ARTwarp grouped the 1774 traced whistles into 447 types. Most of these types (278 of 447, 62.2%) were exclusively detected during encounters of either short- or long-beaked common dolphins. Of these, 68.3% (190 of 278) represented just one whistle (electronic supplementary material, figure A1), and 10.1% (28 of 278) represented more than one whistle but were recorded from only one encounter. We expected these ‘singular’ types to include signature whistles of animals encountered once, as well as aberrant or rare vocalizations. After excluding whistle types recorded during a single encounter, we identified 169 shared whistle types (figure 1) and 60 species-specific whistle types; 28 for long-beaked common dolphins (figure 2) and 32 for short-beaked common dolphins (figure 3). Species-specific types were detected over a range of two to five encounters (mean 2.9 ± 1.0 s.d.) and across 1–3 years of recordings (mean 1.9 ± 0.59 s.d.). The permutation test confirmed that the true proportion of species-specific whistle types (26.2%, 60 of 229), was significantly greater than expected when the associated species of each whistle was shuffled at random (mean proportion = 15.5%, p = 0.001). Post-hoc visual assessment of whistle types revealed that a large proportion of short-beaked common dolphin species-specific types were oscillatory (15 out of 32 whistle types, representing 57 whistles), in stark contrast to long-beaked common dolphins, where only 1 out of 28 whistle types (representing four whistles) were oscillatory. Some of the single-encounter types that may represent signature whistles were also oscillatory (short-beaked n = 21 encounters, n = 22 whistles; long-beaked n = 24 encounters, n = 24 whistles). Oscillatory whistles also made up a very small proportion of shared whistle types (5 out of 169 types, representing 15 whistles).
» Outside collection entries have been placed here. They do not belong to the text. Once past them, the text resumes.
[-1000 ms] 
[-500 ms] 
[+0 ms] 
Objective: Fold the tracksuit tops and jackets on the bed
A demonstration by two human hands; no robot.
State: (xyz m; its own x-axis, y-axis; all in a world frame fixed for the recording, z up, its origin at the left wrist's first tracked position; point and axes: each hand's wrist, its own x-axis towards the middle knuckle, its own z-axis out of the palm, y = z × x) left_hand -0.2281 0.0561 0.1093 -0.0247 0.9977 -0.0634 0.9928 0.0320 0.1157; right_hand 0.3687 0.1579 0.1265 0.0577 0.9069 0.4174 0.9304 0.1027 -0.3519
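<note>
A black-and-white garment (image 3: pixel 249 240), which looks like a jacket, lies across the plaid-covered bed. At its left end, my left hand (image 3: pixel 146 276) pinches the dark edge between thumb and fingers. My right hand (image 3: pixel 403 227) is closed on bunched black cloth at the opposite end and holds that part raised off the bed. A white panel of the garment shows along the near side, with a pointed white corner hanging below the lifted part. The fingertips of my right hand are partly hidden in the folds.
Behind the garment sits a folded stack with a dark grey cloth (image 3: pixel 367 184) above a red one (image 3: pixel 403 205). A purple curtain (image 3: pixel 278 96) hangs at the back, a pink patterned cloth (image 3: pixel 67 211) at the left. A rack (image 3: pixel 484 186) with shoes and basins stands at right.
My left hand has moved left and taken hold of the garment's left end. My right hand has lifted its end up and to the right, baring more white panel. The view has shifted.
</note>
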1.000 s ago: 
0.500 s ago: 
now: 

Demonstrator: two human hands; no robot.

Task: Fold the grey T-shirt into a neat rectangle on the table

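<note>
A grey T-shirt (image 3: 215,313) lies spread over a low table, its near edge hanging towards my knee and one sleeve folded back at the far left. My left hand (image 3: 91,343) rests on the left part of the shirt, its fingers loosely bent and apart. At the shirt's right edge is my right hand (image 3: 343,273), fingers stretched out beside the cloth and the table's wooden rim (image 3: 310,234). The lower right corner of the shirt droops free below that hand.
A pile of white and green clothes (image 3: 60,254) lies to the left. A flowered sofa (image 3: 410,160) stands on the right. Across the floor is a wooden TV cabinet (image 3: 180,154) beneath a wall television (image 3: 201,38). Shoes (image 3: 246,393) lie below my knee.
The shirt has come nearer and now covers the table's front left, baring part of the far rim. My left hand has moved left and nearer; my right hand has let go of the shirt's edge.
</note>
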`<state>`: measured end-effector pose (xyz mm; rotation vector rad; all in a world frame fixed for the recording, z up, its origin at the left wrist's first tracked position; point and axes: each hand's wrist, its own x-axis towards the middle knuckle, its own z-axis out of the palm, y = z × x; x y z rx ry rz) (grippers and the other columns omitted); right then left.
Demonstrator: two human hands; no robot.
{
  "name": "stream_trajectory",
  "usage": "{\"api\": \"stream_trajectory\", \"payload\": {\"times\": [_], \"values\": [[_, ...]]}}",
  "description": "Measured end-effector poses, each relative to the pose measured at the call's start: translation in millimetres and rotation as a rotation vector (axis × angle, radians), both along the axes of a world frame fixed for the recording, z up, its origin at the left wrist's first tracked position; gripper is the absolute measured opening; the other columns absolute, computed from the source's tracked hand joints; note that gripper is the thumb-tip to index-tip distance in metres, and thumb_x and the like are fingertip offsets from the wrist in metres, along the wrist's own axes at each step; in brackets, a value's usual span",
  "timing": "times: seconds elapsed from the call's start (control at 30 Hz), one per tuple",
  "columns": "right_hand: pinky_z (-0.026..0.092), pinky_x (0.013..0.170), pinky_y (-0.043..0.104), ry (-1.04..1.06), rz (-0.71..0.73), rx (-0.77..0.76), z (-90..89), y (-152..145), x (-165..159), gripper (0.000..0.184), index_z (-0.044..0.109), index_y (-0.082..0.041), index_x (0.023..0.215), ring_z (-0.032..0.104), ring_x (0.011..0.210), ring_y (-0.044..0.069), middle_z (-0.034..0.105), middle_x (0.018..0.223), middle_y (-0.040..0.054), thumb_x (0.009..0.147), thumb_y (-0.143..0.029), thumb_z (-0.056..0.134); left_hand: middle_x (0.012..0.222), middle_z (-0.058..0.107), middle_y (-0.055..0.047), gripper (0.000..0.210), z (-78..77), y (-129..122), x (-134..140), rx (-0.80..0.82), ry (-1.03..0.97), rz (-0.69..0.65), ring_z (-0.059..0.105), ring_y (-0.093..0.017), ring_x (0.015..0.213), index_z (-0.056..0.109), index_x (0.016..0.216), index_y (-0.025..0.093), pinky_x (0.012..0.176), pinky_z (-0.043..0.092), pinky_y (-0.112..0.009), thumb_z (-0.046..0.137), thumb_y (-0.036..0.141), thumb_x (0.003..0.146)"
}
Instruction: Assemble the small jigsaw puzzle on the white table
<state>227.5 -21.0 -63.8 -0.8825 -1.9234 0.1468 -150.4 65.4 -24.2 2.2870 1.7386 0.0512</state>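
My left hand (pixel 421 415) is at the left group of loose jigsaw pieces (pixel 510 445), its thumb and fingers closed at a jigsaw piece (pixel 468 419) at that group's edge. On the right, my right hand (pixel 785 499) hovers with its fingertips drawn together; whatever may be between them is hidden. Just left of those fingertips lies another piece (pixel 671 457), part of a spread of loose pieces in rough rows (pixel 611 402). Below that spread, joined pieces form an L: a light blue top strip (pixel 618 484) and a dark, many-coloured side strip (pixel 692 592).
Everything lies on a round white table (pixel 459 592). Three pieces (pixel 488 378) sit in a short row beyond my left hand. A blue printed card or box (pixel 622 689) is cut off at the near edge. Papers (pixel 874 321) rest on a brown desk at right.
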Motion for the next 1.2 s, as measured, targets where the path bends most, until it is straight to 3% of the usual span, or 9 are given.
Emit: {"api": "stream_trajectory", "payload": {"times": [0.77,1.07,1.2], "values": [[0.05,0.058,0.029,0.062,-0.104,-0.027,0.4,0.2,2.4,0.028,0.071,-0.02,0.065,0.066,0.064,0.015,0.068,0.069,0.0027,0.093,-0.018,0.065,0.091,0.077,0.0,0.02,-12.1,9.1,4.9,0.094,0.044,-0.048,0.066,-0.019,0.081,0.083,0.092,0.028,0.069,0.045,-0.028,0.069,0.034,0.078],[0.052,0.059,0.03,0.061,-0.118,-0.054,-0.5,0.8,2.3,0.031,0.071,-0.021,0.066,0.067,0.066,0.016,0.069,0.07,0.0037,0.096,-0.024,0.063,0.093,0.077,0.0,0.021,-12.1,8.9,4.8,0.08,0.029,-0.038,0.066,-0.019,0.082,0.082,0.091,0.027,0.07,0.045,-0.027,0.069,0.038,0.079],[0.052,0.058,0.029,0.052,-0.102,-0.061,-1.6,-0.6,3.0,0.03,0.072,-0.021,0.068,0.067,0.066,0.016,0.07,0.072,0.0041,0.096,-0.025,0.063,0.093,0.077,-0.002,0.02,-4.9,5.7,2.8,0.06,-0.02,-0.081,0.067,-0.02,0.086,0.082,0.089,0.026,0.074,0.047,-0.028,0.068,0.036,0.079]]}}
Figure 1. — Examples of the most frequently occurring shared whistle types. Contours represent individual, traced whistles recorded from schools of short- and long-beaked common dolphins (*Delphinus delphis* and *Delphinus bairdii*, respectively) in the Southern California Bight. Species silhouettes were adapted from images available at phylopic.org (Chris Huh; creativecommons.org/licenses/by-sa/3.0/).

Figure 2. — Whistle types produced exclusively by long-beaked common dolphins (*Delphinus bairdii*) that were detected during multiple encounters in the Southern California Bight. Colours represent individual whistle contours, with grey backgrounds designating oscillatory types. Axes on each box are the same, with x-axis showing 0–3 s and y-axis showing 0–23 kHz.

Figure 3. — Whistle types produced exclusively by short-beaked common dolphins (*Delphinus delphis*) that were detected during multiple encounters in the Southern California Bight. Colours represent individual whistle contours, with grey backgrounds designating oscillatory types. Axes on each box are the same, with x-axis showing 0–3 s and y-axis showing 0–23 kHz.

Comparing all whistles recorded from each species, we found significant differences in 23 parameters, mostly relating to whistle duration, frequency and number of inflections (electronic supplementary material, tables A3 and A4). Fewer, though broadly similar, parameters were significantly different between species when only including whistles belonging to species-specific types: species-specific whistles produced by short-beaked common dolphins were longer, had larger frequency spreads, more frequency modulation and higher standard deviations of durations between inflections than those produced by long-beaked common dolphins (electronic supplementary material, tables A5, A6 and figure A2). By contrast, single-encounter whistle types were not differentiable by the same parameters, but showed significant differences in the mean of negative slopes, the shortest time between inflections, the number of inflections per unit time and the number of frequency steps per unit time (electronic supplementary material, tables A7 and A8).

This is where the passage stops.